That we, as a people, are so inept and incompetent
that we cannot be entrusted with determining the course
of our own future.
The second interpretation is more common, and also
more troubling. It stems from a disturbing combination
of hubris, disdain and inertia. Let us first look
at hubris. Hubris manifests itself in the assumption
that democracy is just not good enough for us or the
even more arrogant suggestion that we can do better
than democracy. That we can — despite all the evidence
to the contrary — devise a ‘new and different’ form
of governance that is more suited to our national,
social and religious temper. The details of what this
‘new and different’ governance might look like are
never divulged, expect as someone telling us that
we should just trust them to work out these details
because they ‘know better’. Such logic is a favourite
of apologists for authoritarianism as well as proponents
of fundamentalism. However, as soon as you peel away
the misconceived nationalism or the misguided religiosity
of such proposals what you find lurking in the dark
is the very same lack of confidence in the ability
of the Pakistani public to be entrusted with their
own future. Indeed, the real hubris of such arguments
lies in the arrogance of those who make these arguments.
One of the curious aspects of this argument is that,
nearly always, those who make this argument believe
that while the rest of Pakistan is incapable of making
reasonable decisions through a democratic process,
they themselves are more than qualified to do so for
the entirety of the country.
Then, of course, there are those who believe that
democracy is inappropriate for Pakistan because, allegedly,
it has not worked in the past. This argument stems
partly from the disdain that has set in as a result
of Pakistan’s bitter experiences with elected politicians
and the unselected generals who repeatedly replace
them. It also flows from a strong belief in inertia
— that is, since elections have not worked in the
past, they are destined to fail in the future. The
big problem with such arguments is that they confuse
the failures of our politicians (and the ambitions
of our generals) with the failures of democracy. More
than that, they confuse the ritual of elections with
the substance of democracy.
A detailed discussion of what we mean by democracy
must wait for a later occasion. At its roots, however,
it is a fairly simple idea. It is the notion that
people can, and should, decide how and by whom they
are to be governed. Some mechanism that gives the
entirety of the citizenry a direct say in how that
choice is made is a necessary condition for meaningful
democracy, but it is certainly not a sufficient condition.

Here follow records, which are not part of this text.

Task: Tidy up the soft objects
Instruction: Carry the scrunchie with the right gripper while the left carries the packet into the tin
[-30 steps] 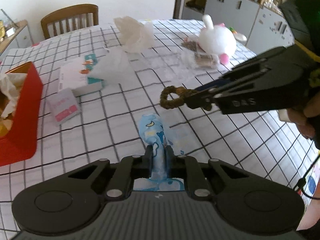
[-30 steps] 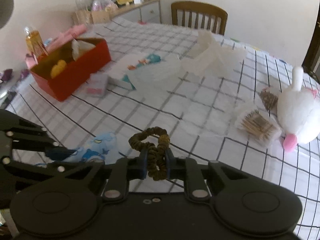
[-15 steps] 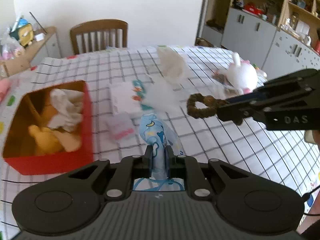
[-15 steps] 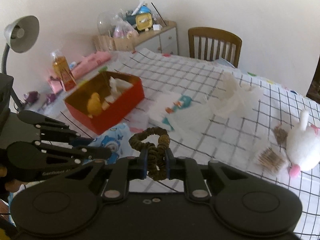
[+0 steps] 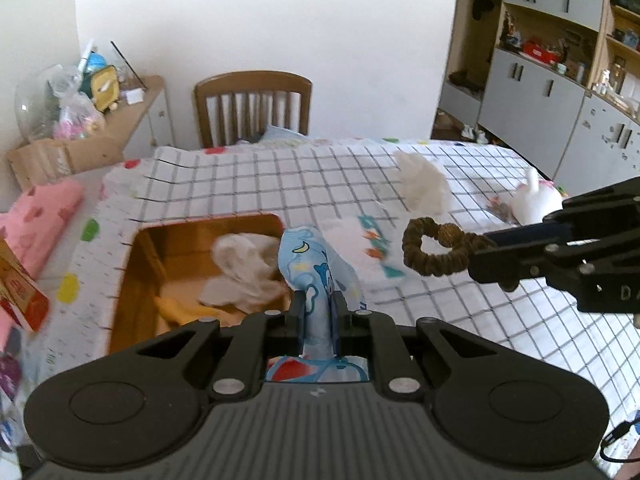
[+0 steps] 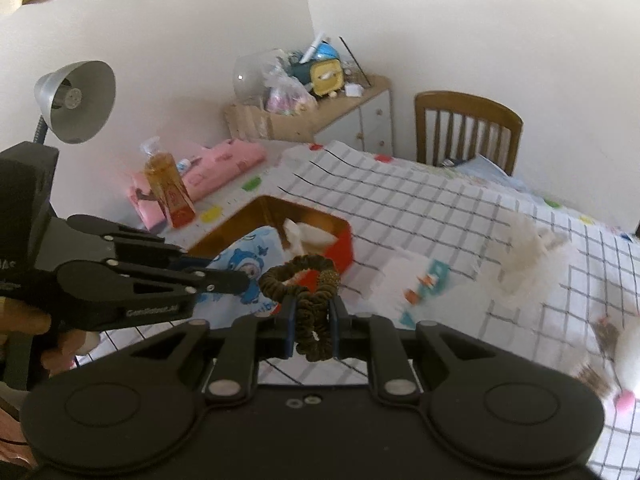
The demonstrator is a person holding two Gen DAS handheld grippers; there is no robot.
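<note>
A: What does the left gripper (image 5: 319, 312) have?
B: Its fingers are closed tight on a blue cloth (image 5: 310, 268) with a moon and cartoon prints. The cloth sticks up past the fingertips. Its low end goes down behind the gripper, so I can't see all of it.

A: And the right gripper (image 6: 313, 324)?
B: Its fingers are pinched on a brown scrunchie (image 6: 306, 288). One loop pokes out in front of the fingertips. The rest hangs between the fingers.

A: Where is the box (image 5: 136, 280)?
B: Just ahead and left of the left fingers, on the counter (image 5: 440, 304). The cloth is up in the air right beside its near right corner. In the right view the cloth covers part of the box.

A: What is in it?
B: White cloth (image 5: 244, 268) and something yellow (image 5: 180, 310). The yellow thing is partly hidden by the gripper, so I can't tell what it is.

A: Anything else?
B: A white fluffy thing (image 5: 424, 188) lies far ahead of the fingers, all blurry. A white bunny toy (image 5: 534, 200) is half hidden behind the right gripper. In the right view the picture edge cuts it off.
</note>
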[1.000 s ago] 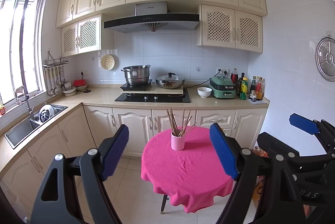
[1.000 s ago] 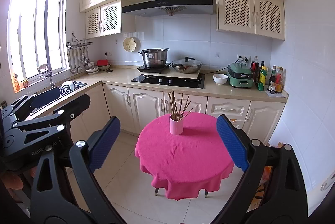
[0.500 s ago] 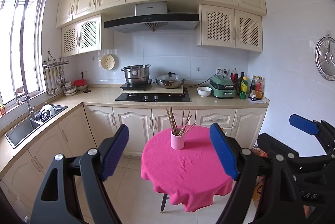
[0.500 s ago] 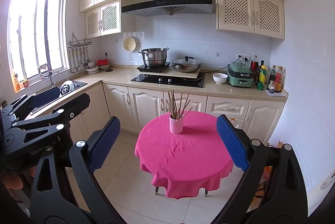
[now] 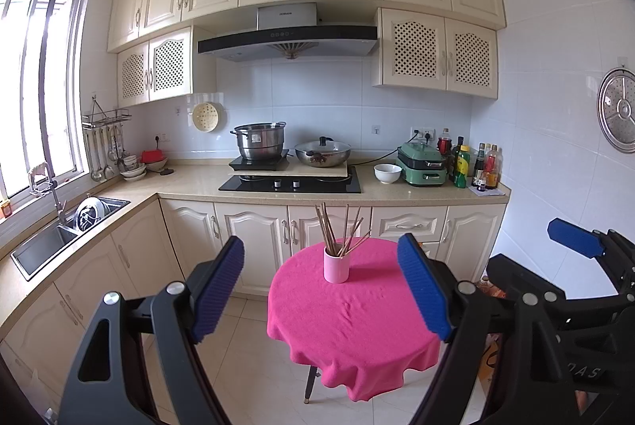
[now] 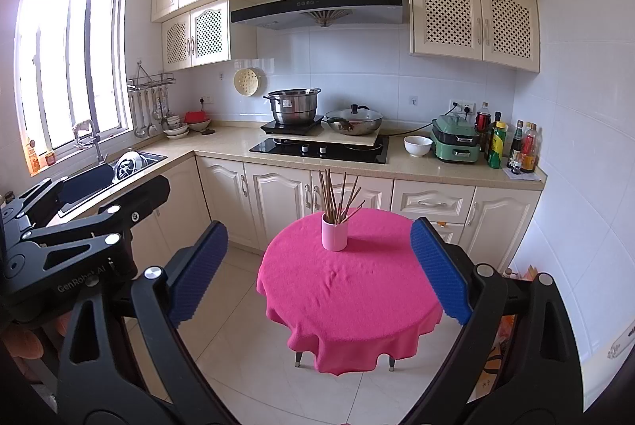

Moreover, democracy doesn’t just ‘happen’ because
elections are held. It has to be carefully nurtured
and steadfastly defended in all institutions of society.
This is because there will always be those who will
seek to undermine the democratic process. In Pakistan’s
case, unfortunately, those who should have been custodians
of democracy have often been bent on undermining it.
This has included politicians who have tried to co-opt
the electoral process as well as military and civil
bureaucrats who have tried to circumvent it. However,
the corruption of our ruling elites does not prove
that democracy is a bad idea. It merely proves that
our ruling elites are corrupt.
And therein lies the great irony. Those who have been
most responsible for corrupting, co-opting and circumventing
the democratic process in Pakistan are the very same
who make the loudest noise about democracy being inconsistent
with Pakistan. Military and civil bureaucrats make
these arguments by posing as ‘super-patriots’ — they
‘know best’ because it is their duty to do so. Religious
zealots do the same by painting themselves as ‘super-pious’
— they ‘know best’ because they speak on behalf of
powers greater than any of us. And, worst of all,
the so called intelligence (especially the technocratic
classes) chimes in by posing as ‘super-democrats’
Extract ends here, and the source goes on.